**Task prompt**
Locate the line bearing "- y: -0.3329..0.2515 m" in the material below, then reproduce it and each following line up to and including the line bearing "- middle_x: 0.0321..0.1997".

**Provided records**
════════

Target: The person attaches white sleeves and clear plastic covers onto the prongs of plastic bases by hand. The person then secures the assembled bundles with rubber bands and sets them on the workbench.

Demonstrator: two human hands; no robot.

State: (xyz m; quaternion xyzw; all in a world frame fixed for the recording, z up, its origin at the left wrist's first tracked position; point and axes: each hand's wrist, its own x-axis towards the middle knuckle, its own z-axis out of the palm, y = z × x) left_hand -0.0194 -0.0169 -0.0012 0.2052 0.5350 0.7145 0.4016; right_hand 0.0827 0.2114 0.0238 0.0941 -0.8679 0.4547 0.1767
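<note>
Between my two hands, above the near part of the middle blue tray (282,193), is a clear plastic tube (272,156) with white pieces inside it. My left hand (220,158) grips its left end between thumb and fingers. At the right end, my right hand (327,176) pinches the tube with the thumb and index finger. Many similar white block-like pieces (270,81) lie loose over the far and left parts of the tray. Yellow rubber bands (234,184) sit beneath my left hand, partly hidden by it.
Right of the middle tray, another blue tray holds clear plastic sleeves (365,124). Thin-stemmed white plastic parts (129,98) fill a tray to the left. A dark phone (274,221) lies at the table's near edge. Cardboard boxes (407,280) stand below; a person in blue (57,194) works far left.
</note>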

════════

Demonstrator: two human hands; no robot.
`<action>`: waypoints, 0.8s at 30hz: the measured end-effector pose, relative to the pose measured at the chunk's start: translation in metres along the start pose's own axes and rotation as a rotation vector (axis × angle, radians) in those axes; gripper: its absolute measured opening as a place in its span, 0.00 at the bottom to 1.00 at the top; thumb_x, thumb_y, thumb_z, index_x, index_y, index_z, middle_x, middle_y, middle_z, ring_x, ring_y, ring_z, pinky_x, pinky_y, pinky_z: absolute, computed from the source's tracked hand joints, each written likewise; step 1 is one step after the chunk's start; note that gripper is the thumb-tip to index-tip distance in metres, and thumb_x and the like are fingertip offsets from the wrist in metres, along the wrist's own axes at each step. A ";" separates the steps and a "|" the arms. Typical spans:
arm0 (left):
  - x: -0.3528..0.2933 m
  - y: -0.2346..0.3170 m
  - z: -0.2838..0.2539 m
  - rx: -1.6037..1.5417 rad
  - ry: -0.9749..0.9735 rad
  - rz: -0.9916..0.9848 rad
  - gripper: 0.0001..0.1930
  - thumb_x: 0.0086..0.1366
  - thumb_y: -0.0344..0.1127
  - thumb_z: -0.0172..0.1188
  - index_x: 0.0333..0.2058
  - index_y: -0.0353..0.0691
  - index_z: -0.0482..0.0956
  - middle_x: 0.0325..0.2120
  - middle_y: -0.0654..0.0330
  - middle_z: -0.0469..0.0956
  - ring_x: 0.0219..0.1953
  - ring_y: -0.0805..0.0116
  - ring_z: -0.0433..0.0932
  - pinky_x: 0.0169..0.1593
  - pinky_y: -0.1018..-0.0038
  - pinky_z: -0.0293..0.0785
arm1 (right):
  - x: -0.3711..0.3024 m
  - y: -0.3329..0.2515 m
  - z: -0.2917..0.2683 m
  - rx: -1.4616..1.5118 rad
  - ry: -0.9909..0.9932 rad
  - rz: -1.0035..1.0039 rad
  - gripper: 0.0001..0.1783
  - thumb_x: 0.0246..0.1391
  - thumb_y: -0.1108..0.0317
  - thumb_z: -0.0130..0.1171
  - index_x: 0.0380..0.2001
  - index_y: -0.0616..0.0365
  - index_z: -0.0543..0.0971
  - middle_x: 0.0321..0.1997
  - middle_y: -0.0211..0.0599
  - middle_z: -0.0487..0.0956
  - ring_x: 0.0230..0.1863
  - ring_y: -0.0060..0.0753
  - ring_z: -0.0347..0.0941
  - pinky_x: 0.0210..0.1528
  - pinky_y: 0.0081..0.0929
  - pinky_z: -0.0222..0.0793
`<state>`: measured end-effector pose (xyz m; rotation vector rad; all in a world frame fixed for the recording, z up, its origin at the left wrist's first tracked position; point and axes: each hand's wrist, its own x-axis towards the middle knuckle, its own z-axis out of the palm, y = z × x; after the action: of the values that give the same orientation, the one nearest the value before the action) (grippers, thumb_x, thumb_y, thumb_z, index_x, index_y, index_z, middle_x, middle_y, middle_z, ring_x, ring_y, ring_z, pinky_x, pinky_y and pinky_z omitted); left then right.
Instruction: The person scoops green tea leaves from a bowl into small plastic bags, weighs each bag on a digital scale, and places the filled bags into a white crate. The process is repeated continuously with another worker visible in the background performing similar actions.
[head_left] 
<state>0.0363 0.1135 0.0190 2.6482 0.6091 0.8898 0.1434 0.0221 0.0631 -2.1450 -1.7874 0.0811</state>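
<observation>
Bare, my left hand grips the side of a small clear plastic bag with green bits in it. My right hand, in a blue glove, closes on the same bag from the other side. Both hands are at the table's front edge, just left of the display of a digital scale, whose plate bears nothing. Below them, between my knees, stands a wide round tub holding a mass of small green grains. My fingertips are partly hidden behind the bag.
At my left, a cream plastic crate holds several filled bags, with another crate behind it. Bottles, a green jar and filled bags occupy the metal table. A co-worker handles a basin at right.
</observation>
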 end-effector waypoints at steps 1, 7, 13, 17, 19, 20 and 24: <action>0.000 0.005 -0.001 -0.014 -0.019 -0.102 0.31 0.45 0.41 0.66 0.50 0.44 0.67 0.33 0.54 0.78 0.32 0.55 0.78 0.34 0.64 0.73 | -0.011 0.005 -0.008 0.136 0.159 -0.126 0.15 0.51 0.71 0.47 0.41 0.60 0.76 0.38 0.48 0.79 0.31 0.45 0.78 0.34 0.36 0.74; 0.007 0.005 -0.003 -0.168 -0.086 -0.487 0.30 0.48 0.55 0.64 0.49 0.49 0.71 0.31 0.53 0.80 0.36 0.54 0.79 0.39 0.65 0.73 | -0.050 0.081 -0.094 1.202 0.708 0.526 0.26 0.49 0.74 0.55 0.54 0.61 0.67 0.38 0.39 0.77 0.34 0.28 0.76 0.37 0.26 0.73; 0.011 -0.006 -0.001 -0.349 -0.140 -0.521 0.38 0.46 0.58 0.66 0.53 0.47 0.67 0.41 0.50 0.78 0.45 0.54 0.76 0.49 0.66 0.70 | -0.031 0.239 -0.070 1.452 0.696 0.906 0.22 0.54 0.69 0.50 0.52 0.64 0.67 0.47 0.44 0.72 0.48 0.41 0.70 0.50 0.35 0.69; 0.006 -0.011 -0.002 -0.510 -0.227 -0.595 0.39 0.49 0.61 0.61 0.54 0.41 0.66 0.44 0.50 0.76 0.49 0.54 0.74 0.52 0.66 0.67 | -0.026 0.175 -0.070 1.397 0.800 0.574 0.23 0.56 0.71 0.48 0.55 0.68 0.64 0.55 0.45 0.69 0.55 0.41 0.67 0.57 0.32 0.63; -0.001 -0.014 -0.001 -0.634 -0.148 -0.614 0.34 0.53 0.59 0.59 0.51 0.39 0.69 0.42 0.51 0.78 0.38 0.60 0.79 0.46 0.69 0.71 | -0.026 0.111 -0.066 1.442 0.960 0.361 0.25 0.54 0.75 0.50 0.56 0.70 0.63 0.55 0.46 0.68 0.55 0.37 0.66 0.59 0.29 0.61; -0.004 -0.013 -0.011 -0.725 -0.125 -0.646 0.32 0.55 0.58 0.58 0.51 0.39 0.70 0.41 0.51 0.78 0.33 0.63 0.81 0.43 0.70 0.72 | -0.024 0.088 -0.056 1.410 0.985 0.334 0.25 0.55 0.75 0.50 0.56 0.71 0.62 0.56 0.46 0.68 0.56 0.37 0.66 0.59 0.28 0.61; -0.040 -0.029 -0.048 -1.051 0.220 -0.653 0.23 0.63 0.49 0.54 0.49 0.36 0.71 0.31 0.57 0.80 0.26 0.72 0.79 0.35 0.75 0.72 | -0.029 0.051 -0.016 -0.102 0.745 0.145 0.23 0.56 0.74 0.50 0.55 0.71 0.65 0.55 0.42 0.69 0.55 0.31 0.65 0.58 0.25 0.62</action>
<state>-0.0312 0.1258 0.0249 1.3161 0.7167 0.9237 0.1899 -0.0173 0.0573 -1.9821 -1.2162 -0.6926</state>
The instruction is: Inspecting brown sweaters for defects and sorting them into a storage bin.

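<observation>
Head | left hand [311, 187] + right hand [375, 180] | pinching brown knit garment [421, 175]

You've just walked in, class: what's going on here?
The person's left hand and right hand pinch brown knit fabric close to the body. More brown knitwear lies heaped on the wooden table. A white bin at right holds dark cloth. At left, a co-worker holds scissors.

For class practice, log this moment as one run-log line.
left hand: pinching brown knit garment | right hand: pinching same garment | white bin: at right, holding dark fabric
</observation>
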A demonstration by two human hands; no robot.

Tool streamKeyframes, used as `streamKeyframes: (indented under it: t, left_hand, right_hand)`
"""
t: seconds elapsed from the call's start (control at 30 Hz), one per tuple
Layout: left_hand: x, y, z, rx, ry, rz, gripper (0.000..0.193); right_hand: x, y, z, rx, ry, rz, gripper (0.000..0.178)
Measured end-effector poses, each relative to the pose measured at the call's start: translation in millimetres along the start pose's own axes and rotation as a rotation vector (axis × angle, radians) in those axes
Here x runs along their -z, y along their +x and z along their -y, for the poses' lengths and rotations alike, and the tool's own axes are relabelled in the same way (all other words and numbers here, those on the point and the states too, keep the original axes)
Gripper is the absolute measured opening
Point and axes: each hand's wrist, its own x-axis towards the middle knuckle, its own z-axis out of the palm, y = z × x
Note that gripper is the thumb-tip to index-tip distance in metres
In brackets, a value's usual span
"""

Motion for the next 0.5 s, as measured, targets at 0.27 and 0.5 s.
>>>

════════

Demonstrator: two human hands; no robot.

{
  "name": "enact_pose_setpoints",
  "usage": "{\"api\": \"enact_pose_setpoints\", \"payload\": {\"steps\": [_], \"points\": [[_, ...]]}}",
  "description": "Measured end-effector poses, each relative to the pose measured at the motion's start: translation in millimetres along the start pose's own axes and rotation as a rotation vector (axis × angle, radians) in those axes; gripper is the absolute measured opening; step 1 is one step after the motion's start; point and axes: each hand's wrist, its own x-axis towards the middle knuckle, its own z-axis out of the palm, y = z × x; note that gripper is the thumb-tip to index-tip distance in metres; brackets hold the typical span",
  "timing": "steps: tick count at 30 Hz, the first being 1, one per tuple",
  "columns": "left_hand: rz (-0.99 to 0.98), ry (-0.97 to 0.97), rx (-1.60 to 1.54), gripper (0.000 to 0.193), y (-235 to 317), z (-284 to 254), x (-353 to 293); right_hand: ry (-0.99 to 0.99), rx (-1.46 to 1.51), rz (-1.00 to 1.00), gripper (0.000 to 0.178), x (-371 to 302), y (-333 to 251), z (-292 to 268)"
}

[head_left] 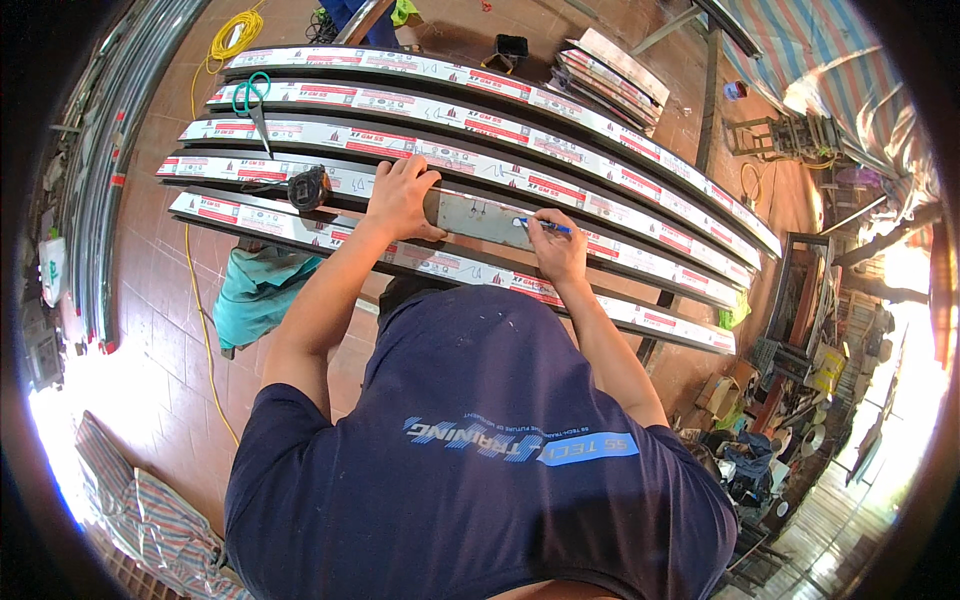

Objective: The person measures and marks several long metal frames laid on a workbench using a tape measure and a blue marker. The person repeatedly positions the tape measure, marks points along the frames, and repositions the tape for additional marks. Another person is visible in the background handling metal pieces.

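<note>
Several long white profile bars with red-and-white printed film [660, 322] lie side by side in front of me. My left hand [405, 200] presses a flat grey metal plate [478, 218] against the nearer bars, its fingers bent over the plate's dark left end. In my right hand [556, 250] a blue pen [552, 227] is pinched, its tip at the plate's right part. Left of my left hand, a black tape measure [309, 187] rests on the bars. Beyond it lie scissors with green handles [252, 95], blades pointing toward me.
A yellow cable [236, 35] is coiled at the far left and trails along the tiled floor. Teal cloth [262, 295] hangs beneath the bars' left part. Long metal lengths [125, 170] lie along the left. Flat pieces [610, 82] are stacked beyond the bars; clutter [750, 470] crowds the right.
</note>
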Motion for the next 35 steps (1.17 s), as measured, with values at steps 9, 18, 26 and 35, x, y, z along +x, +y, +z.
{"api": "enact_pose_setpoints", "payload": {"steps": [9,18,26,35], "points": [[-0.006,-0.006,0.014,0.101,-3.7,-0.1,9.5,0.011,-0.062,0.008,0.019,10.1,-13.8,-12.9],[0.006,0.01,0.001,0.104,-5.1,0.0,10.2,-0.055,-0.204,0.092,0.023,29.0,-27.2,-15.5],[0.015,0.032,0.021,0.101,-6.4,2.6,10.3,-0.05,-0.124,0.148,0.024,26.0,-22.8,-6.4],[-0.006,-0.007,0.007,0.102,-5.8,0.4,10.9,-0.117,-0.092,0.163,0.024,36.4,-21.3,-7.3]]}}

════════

**Expected answer**
  - y: -0.3329..0.2515 m
  - z: -0.2917..0.2683 m
  - rx: -1.4616..1.5118 rad
  - ry: -0.9909..0.9932 rad
  - rz: -1.0035..1.0039 rad
  - gripper: 0.0001..0.1783
  - thumb_x: 0.0246..0.1391
  - thumb_y: -0.1108..0.0317
  - thumb_z: -0.0130..0.1171
  - index_x: 0.0380..0.2001
  - index_y: -0.0616..0.0365
  - index_z: -0.0543..0.0971
  - middle_x: 0.0321..0.1997

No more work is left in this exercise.